This work explores the concept of resilience in the face of overwhelming odds. The figures are armored and ready for battle, grimacing against the challenges they face, continuing on with shouts of inner motivation. The work developed out of my experimentation with dance observation and interpreting dance using calligraphic brush strokes. I began to see how the dancers moved in relation to both inward and outward signifiers. My own work began to respond in the same way and simultaneously chaotic and beautiful abstractions formed the idea of the overwhelming busy-ness of my life. Like the characters in these drawings, I found myself protecting myself with "emotional" armor and motivating myself through words and phrases that helped me keep perspective.
The collection was first shown at God Hates Robots gallery in Salt Lake City, Utah in May 2016. It will shown again from September 30—Dec.8, 2016, at the Katherine W. Dumke Fine Arts & Architecture Gallery in the J. Willard Marriott Library of the University of Utah.
School of Dance
These drawings were created by observing dance students at the University of Utah during an ongoing project with the newly announced School of Dance, which combines the schools of ballet and modern dance. The two drawings reflect this joining by reaching toward one another, yet remaining independent and diverse. Each drawing began with a broad brush stroke of ink based on the movements of the dancers. Then, each was embellished with brightly colored ink and acrylic paint. The final images were then used in the marketing campaign to announce the newly created School of Dance.
Before the Fall
This small series was my first attempt in good while to draw a bit larger than usual. Most of my work is small or digital, preventing me from solving some of the issues that come up with larger drawings. I wanted to illustrate multiple forms of self-inflicted containment using fundamental shapes. Adding to the containment is the element of confusion or ignorance, in the form of invasive clouds and fog.

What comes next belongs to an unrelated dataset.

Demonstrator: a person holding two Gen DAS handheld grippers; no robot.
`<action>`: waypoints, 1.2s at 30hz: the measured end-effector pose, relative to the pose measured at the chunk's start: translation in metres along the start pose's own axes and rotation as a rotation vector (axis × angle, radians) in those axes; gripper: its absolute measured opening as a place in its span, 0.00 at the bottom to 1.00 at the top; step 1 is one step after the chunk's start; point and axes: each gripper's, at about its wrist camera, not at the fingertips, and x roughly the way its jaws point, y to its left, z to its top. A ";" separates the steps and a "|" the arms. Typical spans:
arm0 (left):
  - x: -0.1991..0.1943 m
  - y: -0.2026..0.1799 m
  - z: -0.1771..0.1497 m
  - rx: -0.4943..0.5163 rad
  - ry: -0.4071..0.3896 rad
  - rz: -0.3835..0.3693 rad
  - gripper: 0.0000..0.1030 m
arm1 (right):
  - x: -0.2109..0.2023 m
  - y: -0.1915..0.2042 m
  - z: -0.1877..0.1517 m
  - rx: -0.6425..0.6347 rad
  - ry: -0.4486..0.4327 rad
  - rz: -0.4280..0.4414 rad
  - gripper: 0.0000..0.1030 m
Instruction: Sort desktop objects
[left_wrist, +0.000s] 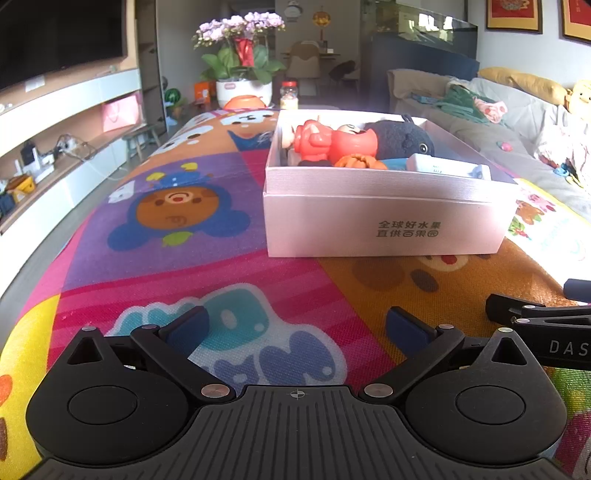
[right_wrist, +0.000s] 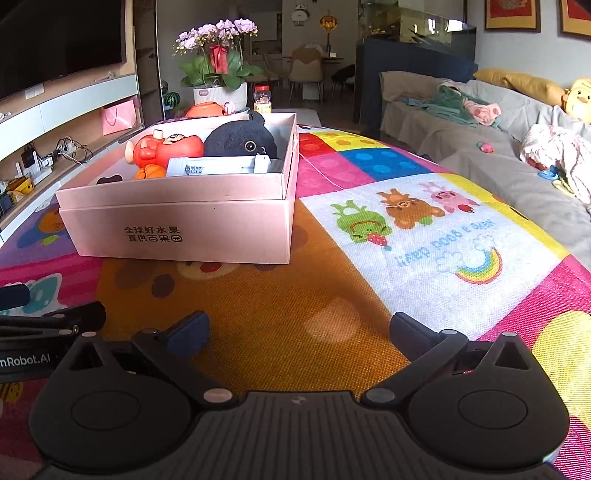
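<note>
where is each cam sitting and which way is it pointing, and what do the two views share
Left wrist: sits low on the left gripper, looking forward over the cartoon mat at the pink box; its own open fingers show, plus the right gripper's tip at the right edge.
Right wrist: sits low on the right gripper, facing the same way, with the box ahead to the left; its open fingers show, the left gripper's tip at the left edge.
Shared: box, black plush, red toy, orchid pot, sofa.

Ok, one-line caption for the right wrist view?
Open right gripper hovers empty over the cartoon mat, facing a pink box already filled with toys.
</note>
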 end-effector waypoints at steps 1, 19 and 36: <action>0.000 0.000 0.000 -0.001 0.000 -0.001 1.00 | 0.000 0.000 0.000 0.000 -0.001 0.000 1.00; 0.001 0.001 0.000 0.003 0.000 -0.006 1.00 | 0.001 0.000 0.000 0.003 -0.001 -0.003 1.00; 0.001 0.005 0.000 0.006 0.000 -0.013 1.00 | 0.000 0.002 0.001 0.007 0.000 -0.008 1.00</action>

What do we think of God? Ask a person of faith and you’ll get a variety of answers, from animal gods with focused powers to no god or gods at all. While the virtue of belief can and has been debated eternally, my attempt here is to not to address whether those beliefs are valid, but simply to point out that who or what we believe in, by nature of the act of worship, is a reflection of our own desires and experiences. Imagine for yourselves what a supreme being would look like? Is he an old man with a flowing white beard? Is she a graceful queen with eyes of fire? Perhaps a multi-limbed elephant? Now, what are the attributes of this dominant figure? Maybe we feel that we’re under their condemnation, so we believe them to be forgiving. We could believe in vengance and thereby manifest of god of war and violence. There could be many gods, each taking on unique personality traits, so that we could pray to each them in specific times of need. Or are they rolled into one universal being who masters all attributes effectively?
This series of work is an attempt to demonstrate 7 different, yet similar, manifestions of deity. None of them are meant to represent any specific faith or system of belief. Rather I wanted to draw (literally) a correlation between god and disciple, showing that each worshiper was paying tribute to a god that followed their belief. While the worshiper would say their acts are a reflection of their god, the outside observer is able to see that it could just as easily be the other way around.
These self-published books, by NYT Best-Selling Author Kerry Patterson, are the first two in an ongoing series aimed at teaching children valuable lessons, while entertaining them with bright and bold stories and illustrations.
It's been a great experiencing collaborating the amazing design team at Super Top Secret and Rossignol to create unique snowboards for their discerning riders. The XV Magteks were designed specifically with one rider in mind, the fearless adventurer and soul-rider himself, Xavier De Le Rue.
Dog Eat Dog
One of three posters created for the 2014 Utah Addy's Call for Entries campaign. The series was awarded multiple Gold and Silver awards at the AAF-UTAH SLC competition, becoming the most awarded campaign at the show. The campaign went on to win 7 awards at the Regional Addys competition, more awards than any other agency in the western United States. From there, the campaign won 4 National ADDY awards. Additionally, the series of posters was included in the 2016 Graphis Design Annual. Overall, the competition received a record number of entries.
Posters for Even Stevens
I love working with the great team at Even Stevens. This sandwich shop matches every sandwich sold with a donation to those in need through great services like the Utah Food Bank. You can read more about it here, but better yet, go grab a delicious sandwich for yourself!
These posters were created to promote the addition of a new patio to the Sugarhouse location and the opening of a brand new Ogden restaurant.
To celebrate the 40th Anniversary of "Hello Kitty", 40 artists were invited by Perfect Square to create a short comic for an anthology titled "Hello 40". My contribution was a three-page comic showing our favorite Kitty tumbling through a sugary dream with all her friends.
A Safe Place
Personal promotional work created using ballpoint pen and watercolor pencil.